Atuação do médico de família no atendimento da população indígena

17 de fevereiro de 2016

 Falta de acesso adequado  às zonas mais afastadas  dificulta  o atendimento de etnias que precisam de cuidados específicos com a saúde

 

 

Na formação de profissionais da área médica, pouco se fala sobre a situação da saúde em cenários rurais e até mesmo como é atendida a população indígena. No Brasil, a medicina de família e comunidade, especialidade que atua no cuidado das pessoas, da família e da comunidade no contexto da atenção primária à saúde. Ele acompanha as pessoas ao longo da vida, independentemente do gênero, idade ou possível doença, integrando ações de promoção, prevenção e recuperação da saúde, é uma das responsáveis pelo atendimento a essa população.

 

Segundo o médico de família e membro da Sociedade Brasileira de Medicina de Família e Comunidade (SBMFC), Bruno Pessoa, não existe uma preparação formal para atuar junto a esses povos. “Na maioria das faculdades de medicina pouco ou nada se fala sobre a saúde das populações indígenas ou de outras minorias, e é impossível existir uma preparação uniforme, afinal, cada etnia tem seus usos e costumes peculiares”. Além disso, poucos sabem que as secretarias estaduais da saúde nada têm a ver com a inserção do médico de família para atuar em comunidades indígenas; esse processo é realizado através de contrato terceirizado de Organizações Sociais junto aos Distritos Sanitários Especiais Indígenas (DSEIs).

 

O médico de família atua inserido em uma equipe multidisciplinar de saúde indígena, que apesar de parecer com as equipes de saúde da família, possuem algumas peculiaridades. “Muitas vezes o médico de família é o único profissional da saúde acessível àquela população. A carteira de serviços oferecidos às populações pode variar de acordo com a formação de cada profissional, mas na maioria das vezes inclui consultas e procedimentos ambulatoriais, pequenas cirurgias e assistência ao parto”, explica Pessoa. É importante também que o médico saiba respeitar as tradições culturais, religiosas e de cura de cada etnia, para que haja uma melhor interação entre profissional e população atendida, a fim de melhorar a qualidade de vida desses povos.

 

Existem etnias indígenas de norte a sul do país, cada uma com um perfil de adoecimento diferente da outra, a depender do grau de contato, miscigenação, isolamento, e outros fatores relacionados à tradição e costumes. A prevenção de agravos também varia em cada população, desde um calendário vacinal distinto para os povos indígenas, até a manutenção do isolamento, para que seja possível evitar doenças infectocontagiosas desconhecidas pelo sistema imune daquela etnia.

 

O acompanhamento da população também difere de acordo com as características e costumes de cada região.

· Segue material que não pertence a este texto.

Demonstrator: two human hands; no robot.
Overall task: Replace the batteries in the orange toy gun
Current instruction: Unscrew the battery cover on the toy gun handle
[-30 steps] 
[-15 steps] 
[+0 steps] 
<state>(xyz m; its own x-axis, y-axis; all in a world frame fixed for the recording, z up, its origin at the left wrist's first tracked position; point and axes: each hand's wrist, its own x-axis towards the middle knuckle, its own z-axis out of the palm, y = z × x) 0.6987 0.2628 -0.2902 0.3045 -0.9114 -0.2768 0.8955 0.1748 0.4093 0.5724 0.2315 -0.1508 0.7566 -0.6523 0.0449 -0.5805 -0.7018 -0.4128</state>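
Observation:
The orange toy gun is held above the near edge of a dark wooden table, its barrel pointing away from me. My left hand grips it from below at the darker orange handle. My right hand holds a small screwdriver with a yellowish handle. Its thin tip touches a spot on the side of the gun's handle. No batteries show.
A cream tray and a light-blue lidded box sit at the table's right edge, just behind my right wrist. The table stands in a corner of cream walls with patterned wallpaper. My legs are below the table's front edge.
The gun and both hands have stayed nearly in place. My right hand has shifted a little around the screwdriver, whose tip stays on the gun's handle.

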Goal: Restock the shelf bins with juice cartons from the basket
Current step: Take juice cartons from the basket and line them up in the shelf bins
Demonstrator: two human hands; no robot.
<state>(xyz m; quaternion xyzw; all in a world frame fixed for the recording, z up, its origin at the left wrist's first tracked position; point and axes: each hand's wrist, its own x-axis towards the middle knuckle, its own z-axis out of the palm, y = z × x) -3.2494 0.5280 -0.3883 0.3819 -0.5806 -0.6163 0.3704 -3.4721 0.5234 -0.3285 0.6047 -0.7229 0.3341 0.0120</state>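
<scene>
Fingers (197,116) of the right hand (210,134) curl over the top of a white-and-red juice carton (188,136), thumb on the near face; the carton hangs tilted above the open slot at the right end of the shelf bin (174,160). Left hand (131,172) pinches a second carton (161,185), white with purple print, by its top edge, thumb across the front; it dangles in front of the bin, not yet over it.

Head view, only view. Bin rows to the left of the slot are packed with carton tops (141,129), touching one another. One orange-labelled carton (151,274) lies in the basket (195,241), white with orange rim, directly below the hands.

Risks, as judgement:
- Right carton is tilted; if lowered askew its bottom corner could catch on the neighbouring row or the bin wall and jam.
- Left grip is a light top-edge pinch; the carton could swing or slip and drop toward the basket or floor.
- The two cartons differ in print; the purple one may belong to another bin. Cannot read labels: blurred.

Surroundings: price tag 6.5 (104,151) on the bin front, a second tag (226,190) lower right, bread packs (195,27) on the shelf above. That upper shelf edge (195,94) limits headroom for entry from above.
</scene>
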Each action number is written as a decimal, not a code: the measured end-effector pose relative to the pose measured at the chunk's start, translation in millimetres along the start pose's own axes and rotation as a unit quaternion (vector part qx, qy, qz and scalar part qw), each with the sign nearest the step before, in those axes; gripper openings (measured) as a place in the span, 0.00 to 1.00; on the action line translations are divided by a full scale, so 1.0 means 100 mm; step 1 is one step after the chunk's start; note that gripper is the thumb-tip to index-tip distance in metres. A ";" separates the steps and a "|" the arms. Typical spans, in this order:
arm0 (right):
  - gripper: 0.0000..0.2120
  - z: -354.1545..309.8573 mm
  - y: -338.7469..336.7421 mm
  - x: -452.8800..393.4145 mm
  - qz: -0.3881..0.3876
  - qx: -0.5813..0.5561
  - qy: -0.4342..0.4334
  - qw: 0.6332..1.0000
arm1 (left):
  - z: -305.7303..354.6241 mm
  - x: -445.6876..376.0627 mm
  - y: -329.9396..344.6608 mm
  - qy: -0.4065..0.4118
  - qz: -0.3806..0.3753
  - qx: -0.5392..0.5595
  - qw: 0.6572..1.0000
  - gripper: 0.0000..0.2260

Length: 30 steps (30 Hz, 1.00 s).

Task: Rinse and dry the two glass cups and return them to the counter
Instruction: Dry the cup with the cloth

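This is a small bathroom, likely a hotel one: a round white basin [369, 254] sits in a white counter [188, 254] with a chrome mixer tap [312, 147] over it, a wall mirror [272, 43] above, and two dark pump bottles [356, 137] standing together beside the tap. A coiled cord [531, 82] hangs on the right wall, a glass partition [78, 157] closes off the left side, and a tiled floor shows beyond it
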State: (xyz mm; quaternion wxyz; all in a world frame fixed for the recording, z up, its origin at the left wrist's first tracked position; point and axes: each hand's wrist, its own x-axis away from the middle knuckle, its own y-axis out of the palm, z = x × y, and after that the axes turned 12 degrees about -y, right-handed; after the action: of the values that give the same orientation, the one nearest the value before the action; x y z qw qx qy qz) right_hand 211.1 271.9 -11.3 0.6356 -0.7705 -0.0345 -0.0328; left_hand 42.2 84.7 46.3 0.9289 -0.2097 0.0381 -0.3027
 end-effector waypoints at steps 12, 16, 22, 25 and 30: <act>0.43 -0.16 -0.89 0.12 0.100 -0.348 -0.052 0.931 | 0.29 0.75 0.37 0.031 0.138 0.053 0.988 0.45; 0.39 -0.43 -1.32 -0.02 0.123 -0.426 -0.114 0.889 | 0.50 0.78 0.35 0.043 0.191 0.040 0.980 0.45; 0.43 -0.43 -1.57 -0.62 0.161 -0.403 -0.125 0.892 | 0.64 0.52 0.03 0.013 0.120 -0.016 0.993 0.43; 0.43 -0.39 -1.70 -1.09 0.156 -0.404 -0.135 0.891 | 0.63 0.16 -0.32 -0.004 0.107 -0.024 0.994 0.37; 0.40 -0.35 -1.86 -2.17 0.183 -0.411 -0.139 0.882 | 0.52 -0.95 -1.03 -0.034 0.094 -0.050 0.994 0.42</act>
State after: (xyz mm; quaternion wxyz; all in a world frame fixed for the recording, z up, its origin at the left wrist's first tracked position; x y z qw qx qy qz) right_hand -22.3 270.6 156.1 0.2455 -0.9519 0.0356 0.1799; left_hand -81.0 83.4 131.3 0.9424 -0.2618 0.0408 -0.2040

Os índios nordestinos, por exemplo, têm um modo de vida que se aproxima das populações, devido ao processo de colonização. O planejamento de ação em saúde a essas etnias é diferente ao que é destinado aos índios da Amazônia isolada, por exemplo, em que o acesso se dá via fluvial após dias de viagem de avião, barco ou voadeira. De um modo geral, a saúde das populações rurais exige atenção e paciência por parte das equipes e gestores em saúde, a fim de, apesar das dificuldades, levar cuidados efetivos a essas pessoas.

 

Bruno Pessoa atuou como médico de família junto à etnia Xukuru do Ororubá, que vive na Serra do Ororubá, nos municípios de Pesqueira e Poção, Pernambuco. Conheceu mais sobre o atendimento médico a povos indígenas num congresso de educação médica em São Paulo, no qual descobriu sobre a experiência do estágio opcional. O médico afirma que “políticas públicas bem estruturadas precisam ser pensadas para que esses profissionais possam se fixar com facilidade nos locais onde é mais fácil o acesso às etnias atendidas, pois muitas vezes, a dificuldade de locomoção acaba por tornar difícil o atendimento aos povos, além de afastar os médicos da possibilidade de ingressar nessa experiência pouco conhecida na profissão”.